#### TO DO
From the listing below, copy each line that contains the word "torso".

----------------------------------------

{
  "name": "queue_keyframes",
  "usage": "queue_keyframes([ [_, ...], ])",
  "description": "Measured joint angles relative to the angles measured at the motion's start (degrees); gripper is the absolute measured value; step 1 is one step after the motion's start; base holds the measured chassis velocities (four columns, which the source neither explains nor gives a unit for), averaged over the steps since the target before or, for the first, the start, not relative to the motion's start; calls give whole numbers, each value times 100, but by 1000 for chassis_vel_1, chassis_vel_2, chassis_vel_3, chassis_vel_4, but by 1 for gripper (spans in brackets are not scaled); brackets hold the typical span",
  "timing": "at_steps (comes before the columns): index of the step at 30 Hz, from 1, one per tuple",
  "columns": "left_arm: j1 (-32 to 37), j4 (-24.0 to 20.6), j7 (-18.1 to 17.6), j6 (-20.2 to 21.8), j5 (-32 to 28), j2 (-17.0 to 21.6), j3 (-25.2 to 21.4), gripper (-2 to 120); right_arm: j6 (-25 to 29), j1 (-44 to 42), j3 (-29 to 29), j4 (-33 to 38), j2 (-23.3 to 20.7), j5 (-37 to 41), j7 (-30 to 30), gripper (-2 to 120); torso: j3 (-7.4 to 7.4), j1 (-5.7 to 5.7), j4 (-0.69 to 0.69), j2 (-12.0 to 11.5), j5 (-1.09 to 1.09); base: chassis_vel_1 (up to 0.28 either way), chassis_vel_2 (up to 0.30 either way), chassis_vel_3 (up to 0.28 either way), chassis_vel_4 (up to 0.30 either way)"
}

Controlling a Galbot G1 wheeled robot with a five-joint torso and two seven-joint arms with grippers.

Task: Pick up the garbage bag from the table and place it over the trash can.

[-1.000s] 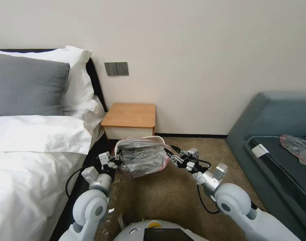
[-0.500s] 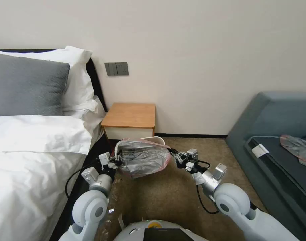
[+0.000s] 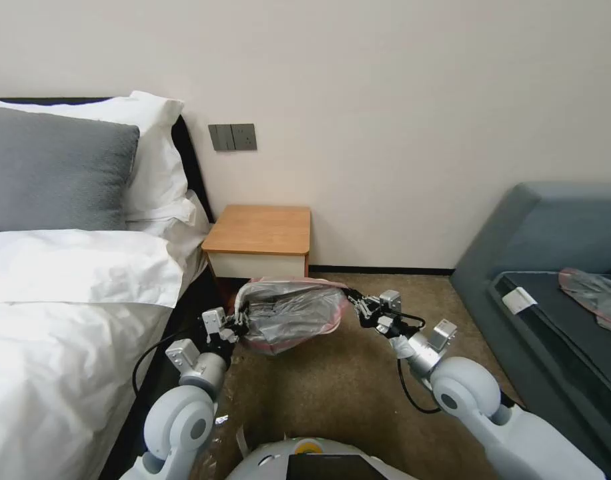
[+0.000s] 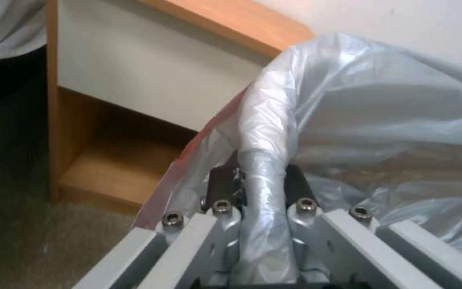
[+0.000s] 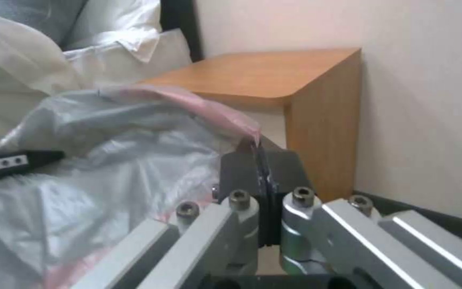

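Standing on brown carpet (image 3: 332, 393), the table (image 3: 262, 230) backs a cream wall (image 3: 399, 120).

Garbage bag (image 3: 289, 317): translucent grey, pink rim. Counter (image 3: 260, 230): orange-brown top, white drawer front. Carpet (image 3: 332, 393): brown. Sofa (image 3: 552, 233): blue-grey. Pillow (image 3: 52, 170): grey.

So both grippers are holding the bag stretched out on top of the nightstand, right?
Not quite. Both grippers, left and right, hold the bag stretched between them, but in front of the nightstand, below its top, not on it. The head view shows this.
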Motion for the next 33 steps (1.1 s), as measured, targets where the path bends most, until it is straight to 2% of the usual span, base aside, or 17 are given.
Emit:
queue_keyframes([
  [20,76,-79,72,-100,-155,1,0,3,-19,116,103,-254,-177,-60,4,0,0,0,0,0,0,0,0,0,0],
  [28,7,-176,57,-358,-834,-51,-36,4,-124,-45,63,-321,-338,-206,-119,0,0,0,0,0,0,0,0,0,0],
  [33,-90,-146,-44,-405,-921,-99,-65,4,-118,-168,38,-194,-360,-369,-146,0,0,0,0,0,0,0,0,0,0],
])
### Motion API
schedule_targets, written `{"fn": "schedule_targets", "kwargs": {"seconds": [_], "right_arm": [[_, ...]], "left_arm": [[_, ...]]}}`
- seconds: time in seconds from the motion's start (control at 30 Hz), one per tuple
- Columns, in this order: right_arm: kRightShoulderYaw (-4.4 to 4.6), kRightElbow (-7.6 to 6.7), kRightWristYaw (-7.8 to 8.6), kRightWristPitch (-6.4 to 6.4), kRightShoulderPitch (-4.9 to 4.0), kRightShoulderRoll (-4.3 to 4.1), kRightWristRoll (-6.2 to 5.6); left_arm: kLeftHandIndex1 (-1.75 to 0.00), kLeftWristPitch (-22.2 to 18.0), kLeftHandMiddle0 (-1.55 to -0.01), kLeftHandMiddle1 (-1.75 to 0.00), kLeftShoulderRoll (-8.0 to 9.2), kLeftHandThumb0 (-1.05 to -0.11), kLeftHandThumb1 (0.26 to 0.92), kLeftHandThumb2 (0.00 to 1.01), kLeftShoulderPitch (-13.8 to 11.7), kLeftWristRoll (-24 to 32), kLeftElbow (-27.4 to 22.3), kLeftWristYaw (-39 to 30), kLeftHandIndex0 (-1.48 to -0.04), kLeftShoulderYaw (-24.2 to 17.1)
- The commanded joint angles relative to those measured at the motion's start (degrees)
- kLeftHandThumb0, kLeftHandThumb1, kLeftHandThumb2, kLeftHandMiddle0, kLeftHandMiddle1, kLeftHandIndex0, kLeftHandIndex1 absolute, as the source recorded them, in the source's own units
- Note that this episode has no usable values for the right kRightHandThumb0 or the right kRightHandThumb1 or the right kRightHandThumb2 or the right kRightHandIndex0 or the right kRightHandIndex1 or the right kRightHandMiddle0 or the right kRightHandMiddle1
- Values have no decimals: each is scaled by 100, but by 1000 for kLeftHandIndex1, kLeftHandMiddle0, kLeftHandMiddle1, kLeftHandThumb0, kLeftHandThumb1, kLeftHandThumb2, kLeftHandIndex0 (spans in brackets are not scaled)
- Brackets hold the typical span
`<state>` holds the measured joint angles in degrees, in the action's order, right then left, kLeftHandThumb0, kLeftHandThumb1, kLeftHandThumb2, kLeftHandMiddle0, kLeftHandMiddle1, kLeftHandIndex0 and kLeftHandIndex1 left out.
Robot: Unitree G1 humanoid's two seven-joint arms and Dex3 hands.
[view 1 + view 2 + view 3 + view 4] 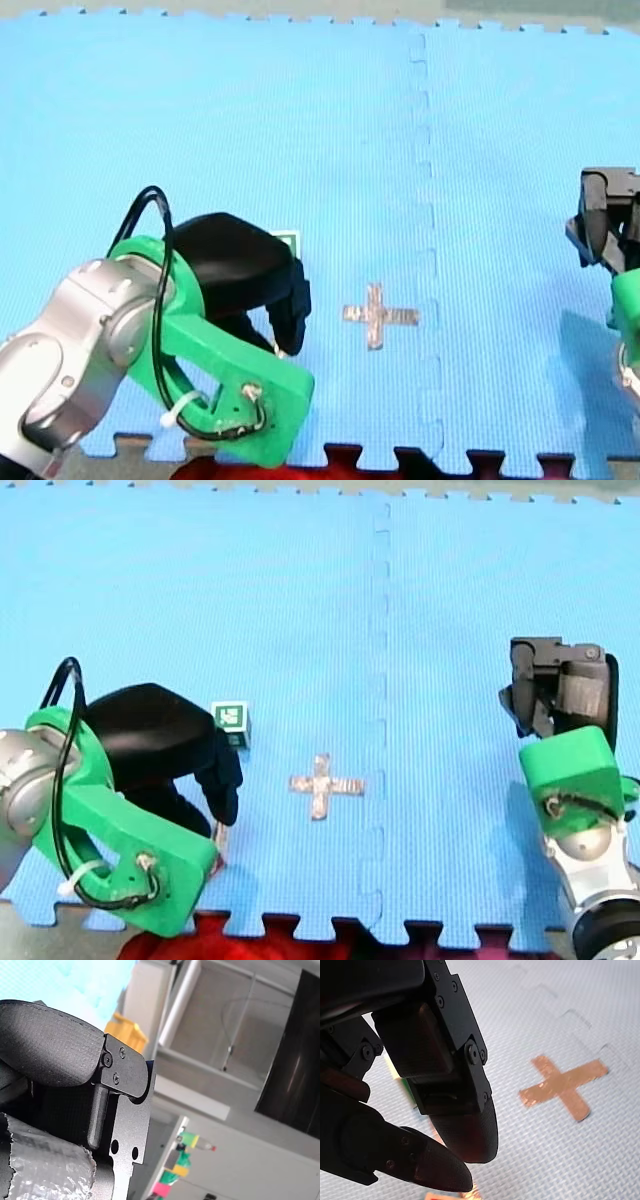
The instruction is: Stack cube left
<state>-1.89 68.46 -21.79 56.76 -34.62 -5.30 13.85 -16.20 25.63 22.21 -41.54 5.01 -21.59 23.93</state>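
Green wrist bracket (120, 845): sits over the near left corner of the blue foam mat (450, 580), on the silver left arm (25, 790) that comes in from the left; a black cable loops over it.
Left hand (160, 735): black, low over the mat left of centre. Its fingers (225, 780) curl downward with the tips close to the mat, and nothing shows pinched between them.
Cube (231, 717): stands on the mat just beyond the left hand, on the far side of the curled fingers and outside their grip. Its top face is white with a green marker. Whether the hand touches it cannot be told.
Second wrist view: black fingers (465, 1125) curl close above the mat, a green sliver shows behind them, and the tape cross (565, 1085) lies past them.
Tape cross (322, 785): flat on the mat, right of the cube and the fingers, apart from both.
Seam (383, 630): a jigsaw join in the mat running far to near, right of the tape cross.
Right hand (545, 685): at the right edge above the mat, well apart from the cube, holding nothing. Whether it is open or closed cannot be told.
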Motion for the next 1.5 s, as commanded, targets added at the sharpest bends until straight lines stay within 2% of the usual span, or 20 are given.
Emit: {"fn": "schedule_targets", "kwargs": {"seconds": [0.0, 0.13, 0.23, 0.43, 0.9, 0.93, 0.97, 1.03, 1.07, 1.13, 1.23, 1.37, 1.47], "right_arm": [[-24, -27, -94, 64, -18, -47, -25], [-4, -52, -147, 74, -14, -39, 10], [8, -63, -176, 77, -16, -30, 32], [15, -59, -193, 85, -15, -7, 44], [-2, -66, -255, 94, 12, 11, 99], [-3, -67, -260, 94, 14, 8, 101], [-3, -67, -270, 88, 16, 5, 104], [3, -68, -309, 67, 15, -6, 121], [10, -69, -338, 53, 14, -13, 135], [33, -76, -429, 10, 15, -29, 187], [51, -82, -504, -24, 21, -44, 229], [60, -86, -529, -28, 22, -46, 246], [64, -88, -538, -21, 19, -44, 245]], "left_arm": [[-45, -2139, -949, -1746, 0, -491, 808, 12, -250, 30, 2159, 3099, -1252, -315], [-41, -2600, -954, -1746, -121, -493, 807, 10, -347, 156, 2448, 3684, -1253, -442], [-41, -2854, -959, -1746, -145, -497, 806, 7, -375, 64, 2620, 4294, -1261, -501], [-39, -3032, -973, -1746, -108, -502, 806, 5, -314, -194, 2948, 5065, -1272, -403], [-27, -3522, -978, -1746, -20, -492, 813, 5, 19, -465, 3547, 5996, -1268, -148], [-13, -3612, -978, -1746, -11, -495, 814, 5, 62, -430, 3606, 5917, -1215, -116], [-5, -3630, -972, -1746, 12, -576, 827, 9, 83, -203, 3657, 5475, -1051, -104], [-1, -3513, -946, -1746, 131, -778, 859, 18, 78, 479, 3611, 4221, -765, -109], [-2, -3432, -932, -1746, 207, -913, 896, 47, 70, 749, 3539, 3712, -620, -114], [-3, -3152, -922, -1746, 383, -1007, 914, 86, 28, 1176, 3303, 2852, -528, -130], [-6, -2638, -916, -1746, 511, -1044, 920, 115, -27, 1410, 3014, 2143, -498, -194], [0, -2428, -907, -1746, 590, -1048, 919, 103, -78, 1295, 2847, 1977, -418, -249], [0, -2181, -897, -1746, 671, -1048, 911, 72, -202, 1256, 2520, 1782, -399, -324]]}}
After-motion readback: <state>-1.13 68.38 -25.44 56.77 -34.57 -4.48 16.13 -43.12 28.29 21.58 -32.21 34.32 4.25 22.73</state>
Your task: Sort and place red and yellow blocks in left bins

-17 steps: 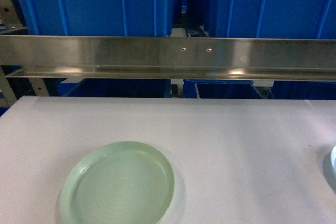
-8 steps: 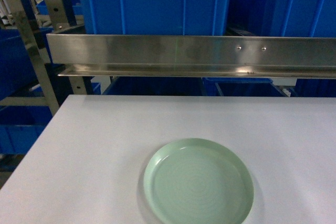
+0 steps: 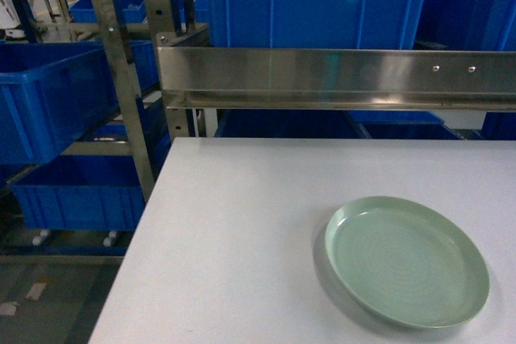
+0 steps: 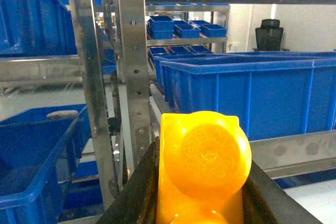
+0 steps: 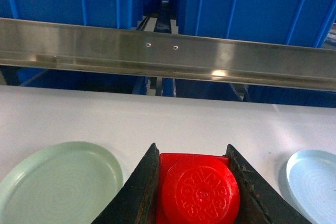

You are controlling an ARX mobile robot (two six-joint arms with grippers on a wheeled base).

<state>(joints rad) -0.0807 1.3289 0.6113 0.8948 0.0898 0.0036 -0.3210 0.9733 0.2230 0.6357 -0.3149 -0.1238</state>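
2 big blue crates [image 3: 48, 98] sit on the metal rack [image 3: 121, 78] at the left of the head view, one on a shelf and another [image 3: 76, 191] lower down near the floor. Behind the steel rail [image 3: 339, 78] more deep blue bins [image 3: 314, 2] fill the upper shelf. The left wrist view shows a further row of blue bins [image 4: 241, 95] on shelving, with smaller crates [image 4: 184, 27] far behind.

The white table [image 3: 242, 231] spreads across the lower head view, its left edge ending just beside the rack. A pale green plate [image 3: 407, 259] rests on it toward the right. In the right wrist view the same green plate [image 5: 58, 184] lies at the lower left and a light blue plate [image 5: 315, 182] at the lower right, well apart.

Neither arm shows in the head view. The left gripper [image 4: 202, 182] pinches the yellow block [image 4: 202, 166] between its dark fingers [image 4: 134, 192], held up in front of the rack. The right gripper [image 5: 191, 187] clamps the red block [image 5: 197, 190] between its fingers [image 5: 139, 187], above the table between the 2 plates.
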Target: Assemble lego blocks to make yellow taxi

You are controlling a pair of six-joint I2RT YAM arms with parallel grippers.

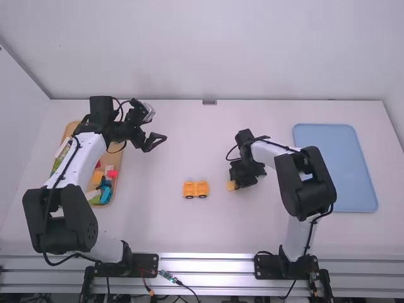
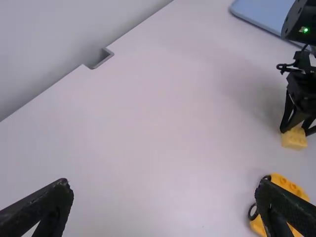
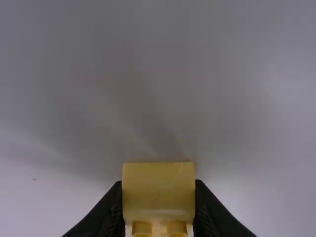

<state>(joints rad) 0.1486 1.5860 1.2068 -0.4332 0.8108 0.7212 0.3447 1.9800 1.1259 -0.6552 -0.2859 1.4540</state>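
Right pincer (image 1: 235, 181) closed; yellow block (image 3: 158, 190) gripped

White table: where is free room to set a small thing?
The table is bare between the left gripper and right gripper, up to its back edge, and from the yellow wheeled base to its near edge. Crowded: the tan tray of blocks, and beside the base, where the right gripper holds a yellow block.

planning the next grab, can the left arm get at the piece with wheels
Probably yes: the left gripper hangs open over the table, with nothing standing between it and the wheeled piece. The right gripper, shut on a yellow block, is on the far side.
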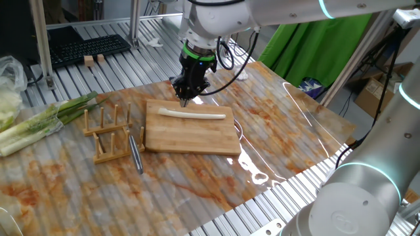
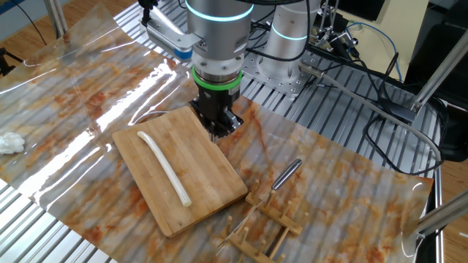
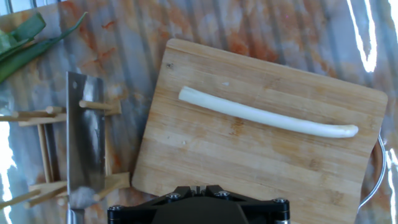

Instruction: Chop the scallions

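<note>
The tabletop (image 1: pixel 98 65) is ribbed metal slats, covered in part by a glossy marbled orange sheet (image 1: pixel 275 131) that catches bright glare; a green cloth (image 1: pixel 315 46) hangs beyond the sheet's far corner; a black keyboard (image 1: pixel 85 47) lies on the slats behind it; cardboard boxes (image 1: pixel 377 92) stand beside the cloth.

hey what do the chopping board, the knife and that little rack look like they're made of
Chopping board: looks like bamboo or light wood, with striped grain and a matte finish.
Knife: apparently steel, its grey blade dully reflective.
Rack: seemingly unfinished pale wood, with round dowel pegs.
</note>
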You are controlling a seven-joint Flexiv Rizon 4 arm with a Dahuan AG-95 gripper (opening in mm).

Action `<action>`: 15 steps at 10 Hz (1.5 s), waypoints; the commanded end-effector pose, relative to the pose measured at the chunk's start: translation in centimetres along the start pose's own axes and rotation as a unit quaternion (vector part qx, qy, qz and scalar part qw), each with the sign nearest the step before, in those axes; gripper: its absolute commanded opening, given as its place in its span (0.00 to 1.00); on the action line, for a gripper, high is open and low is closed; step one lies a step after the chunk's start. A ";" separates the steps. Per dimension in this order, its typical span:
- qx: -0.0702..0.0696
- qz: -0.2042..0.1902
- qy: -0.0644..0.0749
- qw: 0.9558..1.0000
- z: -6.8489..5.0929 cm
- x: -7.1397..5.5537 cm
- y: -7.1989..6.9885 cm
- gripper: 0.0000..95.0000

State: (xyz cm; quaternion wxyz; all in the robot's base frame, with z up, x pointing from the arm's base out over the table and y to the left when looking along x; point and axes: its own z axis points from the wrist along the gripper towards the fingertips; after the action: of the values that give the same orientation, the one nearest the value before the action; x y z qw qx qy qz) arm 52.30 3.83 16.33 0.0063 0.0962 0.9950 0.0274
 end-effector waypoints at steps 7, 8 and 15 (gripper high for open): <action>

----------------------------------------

#### RESPONSE AREA
  "columns": "left_arm: j1 (-32 to 37), j4 (-24.0 to 20.6), j7 (-18.1 to 17.6), j6 (-20.2 to 21.8), j5 (-32 to 28), j2 (-17.0 to 21.6), j3 (-25.2 to 21.4), gripper (-2 to 120); right_arm: j6 (-25 to 29), j1 (-44 to 42), j3 (-29 to 29), j4 (-33 to 38), j2 (-23.3 to 20.7), j5 (-37 to 41), j7 (-30 to 30), gripper (-2 to 120); torso: j3 (-7.4 to 7.4), j1 (-5.7 to 5.7), j4 (-0.69 to 0.69), j2 (-12.0 to 11.5), j5 (-1.09 to 1.09); base: chassis_vel_1 (up to 0.28 either way), chassis_vel_2 (up to 0.30 either way), chassis_vel_3 (up to 0.28 either way), chassis_vel_4 (up to 0.30 either way)"
Controlling a Galbot G1 wheeled robot with a five-joint torso and two seven-joint arms with grippers.

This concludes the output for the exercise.